- EXERCISE OBJECTIVE
Search term "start": please show all lines in the listing that contain it.

- SUPPLIED INFORMATION
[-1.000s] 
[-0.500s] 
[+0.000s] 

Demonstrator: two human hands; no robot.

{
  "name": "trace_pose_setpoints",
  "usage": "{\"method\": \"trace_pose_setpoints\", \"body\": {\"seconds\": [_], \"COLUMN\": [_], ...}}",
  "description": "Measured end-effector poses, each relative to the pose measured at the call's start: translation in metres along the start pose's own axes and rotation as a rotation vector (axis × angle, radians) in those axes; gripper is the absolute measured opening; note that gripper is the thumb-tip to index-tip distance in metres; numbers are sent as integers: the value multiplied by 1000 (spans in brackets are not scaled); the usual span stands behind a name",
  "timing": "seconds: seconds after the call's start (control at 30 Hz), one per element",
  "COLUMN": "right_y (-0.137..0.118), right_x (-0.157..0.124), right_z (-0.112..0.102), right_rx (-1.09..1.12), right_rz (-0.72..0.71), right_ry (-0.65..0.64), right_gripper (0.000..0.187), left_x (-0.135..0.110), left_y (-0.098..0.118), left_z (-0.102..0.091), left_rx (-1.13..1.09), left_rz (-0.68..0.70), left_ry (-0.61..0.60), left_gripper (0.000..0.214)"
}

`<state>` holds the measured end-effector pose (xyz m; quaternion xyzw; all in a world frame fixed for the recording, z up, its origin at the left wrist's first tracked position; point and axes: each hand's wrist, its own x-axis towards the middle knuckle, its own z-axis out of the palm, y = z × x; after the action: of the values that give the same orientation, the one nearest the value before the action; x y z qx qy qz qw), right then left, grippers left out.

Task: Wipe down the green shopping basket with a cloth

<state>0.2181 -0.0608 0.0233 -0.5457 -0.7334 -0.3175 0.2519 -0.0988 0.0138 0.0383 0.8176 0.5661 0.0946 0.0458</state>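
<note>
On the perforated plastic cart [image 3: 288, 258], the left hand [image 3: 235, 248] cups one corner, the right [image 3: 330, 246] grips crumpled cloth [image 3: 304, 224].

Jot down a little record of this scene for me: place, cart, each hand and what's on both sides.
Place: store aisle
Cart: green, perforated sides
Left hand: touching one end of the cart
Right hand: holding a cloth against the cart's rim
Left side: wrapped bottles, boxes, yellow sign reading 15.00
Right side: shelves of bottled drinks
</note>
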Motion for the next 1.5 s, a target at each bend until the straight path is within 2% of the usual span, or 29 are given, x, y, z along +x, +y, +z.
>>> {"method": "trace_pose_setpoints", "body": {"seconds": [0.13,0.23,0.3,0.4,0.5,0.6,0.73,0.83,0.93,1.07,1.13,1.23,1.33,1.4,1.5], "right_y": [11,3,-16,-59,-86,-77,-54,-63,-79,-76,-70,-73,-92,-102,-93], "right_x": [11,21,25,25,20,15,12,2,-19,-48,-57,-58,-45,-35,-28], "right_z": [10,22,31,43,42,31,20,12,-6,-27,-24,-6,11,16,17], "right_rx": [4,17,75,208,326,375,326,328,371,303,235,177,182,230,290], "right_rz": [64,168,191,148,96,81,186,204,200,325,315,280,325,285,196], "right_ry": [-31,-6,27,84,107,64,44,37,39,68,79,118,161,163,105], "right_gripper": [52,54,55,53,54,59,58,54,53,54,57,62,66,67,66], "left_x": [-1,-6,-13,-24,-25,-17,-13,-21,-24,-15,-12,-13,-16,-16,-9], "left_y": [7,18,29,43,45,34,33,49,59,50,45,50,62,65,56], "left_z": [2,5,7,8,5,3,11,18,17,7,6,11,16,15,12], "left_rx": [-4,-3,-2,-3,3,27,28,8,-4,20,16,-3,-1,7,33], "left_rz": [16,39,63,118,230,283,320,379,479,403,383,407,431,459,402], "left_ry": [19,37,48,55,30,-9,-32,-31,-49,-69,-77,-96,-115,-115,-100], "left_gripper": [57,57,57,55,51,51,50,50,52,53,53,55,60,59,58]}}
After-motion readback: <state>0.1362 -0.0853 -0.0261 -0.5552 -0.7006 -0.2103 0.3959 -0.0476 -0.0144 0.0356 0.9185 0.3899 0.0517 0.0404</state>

- SOLUTION TO THE PROBLEM
  "description": "Measured end-effector poses, each relative to the pose measured at the call's start: translation in metres along the start pose's own axes and rotation as a rotation vector (axis × angle, radians) in those axes; gripper is the absolute measured opening; note that gripper is the thumb-tip to index-tip distance in metres; numbers are sent as integers: the value multiplied by 1000 (spans in brackets are not scaled); the usual span stands behind a name",
  "timing": "seconds: seconds after the call's start (control at 30 Hz), one per element",

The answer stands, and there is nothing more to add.